Tonight begins the final 24 hours of our opportunity to dig deep and come out the other side. We've had 10 days of thinking & talking - now comes the hard stuff, the pure physical endurance of the 24-hour Yom Kippur fast. Can't get too profound then, so seizing my last chance to say something.
I'm going to let Debbie Notkin do it for me. She's a dear friend of many, many years. You may know her on LJ as wild_irises . Or as one of the amazing women behind the longrunning feminist SF/F convention Wiscon - where, this past year (2012), she was honored as Guest of Honor. And so had to make a speech.
Debbie's speech made me weep with love - and with the opening up of heart and intellect that a good sermon gives. There was something rabbinical in it - especially since at points what she addressed was weirdly close to the great scholar Maimonides' discussion of "the Ladder of Tzedakah (Charity)," as they called it at Park Synagogue Sunday School - here well-presented as "Eight Levels of Giving."
Which is also apposite for the High Holidays, a traditional time to give help to those in need - as it felt right to me to be spreading the word about a friend who was forced to ask for help from the community this month. I know it was hard for her to ask . . . And Debbie's GoH Speech addresses that, too.
Here it is, from the Wiscon website. In typical Debbie fashion, it opens recognizing the occasion, the moment, and everyone in the room; on page 2 it kicks into the universal. I hope you get the chance to read it. If you don't want to click through & read the entire thing, here are some bits I particularly want you to see:
Generosity, like anything important, is more complicated than it sounds. ....
[A]ccepting requires its own very particular generosity of heart and mind. I’m not talking here about gratitude or even politeness—we’ll get to that—but simply the choice to accept. Whether you accept generosity easily or (for any number of reasons) you have trouble being on the receiving end, accepting what’s offered is an active choice.
If all these complications are part of the giving side of generosity, how complicated is taking? ....
Some people take easily; either they are good at asking for what they need and want, or they are good at getting it without asking. I admire them; when being good at taking is done with awareness, it’s a beautiful skill. It makes the givers happy, it makes the takers happy, and balance is maintained. Some people who are good at taking are also extraordinary givers, probably because they’re getting the nutrition they need to keep giving.
For other people, taking is a challenge.
I find it useful to think of asking and taking as learnable skills, valuable skills, rather than either a character trait I was just born or raised without, or a reflection of weakness.

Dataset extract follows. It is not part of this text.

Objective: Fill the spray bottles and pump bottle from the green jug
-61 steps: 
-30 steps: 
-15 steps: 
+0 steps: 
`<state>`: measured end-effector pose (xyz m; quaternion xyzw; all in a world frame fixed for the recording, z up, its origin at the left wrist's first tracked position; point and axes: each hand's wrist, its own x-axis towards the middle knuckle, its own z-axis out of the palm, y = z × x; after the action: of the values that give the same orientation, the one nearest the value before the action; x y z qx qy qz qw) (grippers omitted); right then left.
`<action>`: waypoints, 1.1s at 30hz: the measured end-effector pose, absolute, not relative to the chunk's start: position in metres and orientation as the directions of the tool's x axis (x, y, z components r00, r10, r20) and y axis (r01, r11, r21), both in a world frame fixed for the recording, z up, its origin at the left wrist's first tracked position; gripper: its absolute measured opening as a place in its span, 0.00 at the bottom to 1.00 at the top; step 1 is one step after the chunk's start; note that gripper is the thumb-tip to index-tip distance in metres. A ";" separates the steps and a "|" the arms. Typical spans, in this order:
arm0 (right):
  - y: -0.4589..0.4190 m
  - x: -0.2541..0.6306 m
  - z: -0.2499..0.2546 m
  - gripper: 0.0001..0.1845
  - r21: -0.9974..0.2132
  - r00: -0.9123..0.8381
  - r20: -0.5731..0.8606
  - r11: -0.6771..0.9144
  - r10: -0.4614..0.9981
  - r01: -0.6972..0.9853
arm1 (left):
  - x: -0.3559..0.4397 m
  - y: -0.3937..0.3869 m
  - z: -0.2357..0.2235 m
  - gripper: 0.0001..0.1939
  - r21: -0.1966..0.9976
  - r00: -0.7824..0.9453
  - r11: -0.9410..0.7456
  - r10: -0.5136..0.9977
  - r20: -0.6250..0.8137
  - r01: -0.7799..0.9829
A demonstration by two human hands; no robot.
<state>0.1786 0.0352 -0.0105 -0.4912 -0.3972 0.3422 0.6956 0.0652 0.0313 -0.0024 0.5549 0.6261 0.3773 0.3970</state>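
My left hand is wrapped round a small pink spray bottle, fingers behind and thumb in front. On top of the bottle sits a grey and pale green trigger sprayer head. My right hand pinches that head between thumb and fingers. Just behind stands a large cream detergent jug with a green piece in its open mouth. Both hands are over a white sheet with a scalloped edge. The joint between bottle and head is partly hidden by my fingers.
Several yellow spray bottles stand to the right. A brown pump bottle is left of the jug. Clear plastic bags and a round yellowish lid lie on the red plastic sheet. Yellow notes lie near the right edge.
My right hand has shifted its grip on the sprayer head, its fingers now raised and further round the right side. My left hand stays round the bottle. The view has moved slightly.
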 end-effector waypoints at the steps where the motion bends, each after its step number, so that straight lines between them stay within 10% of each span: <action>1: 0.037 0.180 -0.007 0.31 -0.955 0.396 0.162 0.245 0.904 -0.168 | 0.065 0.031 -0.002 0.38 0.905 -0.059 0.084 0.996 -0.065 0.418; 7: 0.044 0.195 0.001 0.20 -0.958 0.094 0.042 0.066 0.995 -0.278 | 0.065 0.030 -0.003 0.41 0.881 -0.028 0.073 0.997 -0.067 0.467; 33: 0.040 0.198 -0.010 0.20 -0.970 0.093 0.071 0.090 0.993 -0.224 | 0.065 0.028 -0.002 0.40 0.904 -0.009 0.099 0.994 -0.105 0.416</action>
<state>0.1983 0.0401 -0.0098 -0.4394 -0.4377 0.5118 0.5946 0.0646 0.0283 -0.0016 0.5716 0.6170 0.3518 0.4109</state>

In fact, taking is something we’re all likely to need skill at, and doing it makes us stronger. ....
Giving with a main motive of being paid in gratitude is problematic. Let’s face it, gratitude is lovely. I appreciate it when I get it. But I try not to make it a condition of the gift (especially not one of those internal secret conditions that I never tell the other person about and get grumpy when they don’t follow my secret script).
.... [T]he power exchange is not as simple as it usually looks. The more I can remember that taking is giving, and giving is taking, the easier the whole transaction gets.
Debbie, thank you for that speech, and for all that you do for your friends and community every day.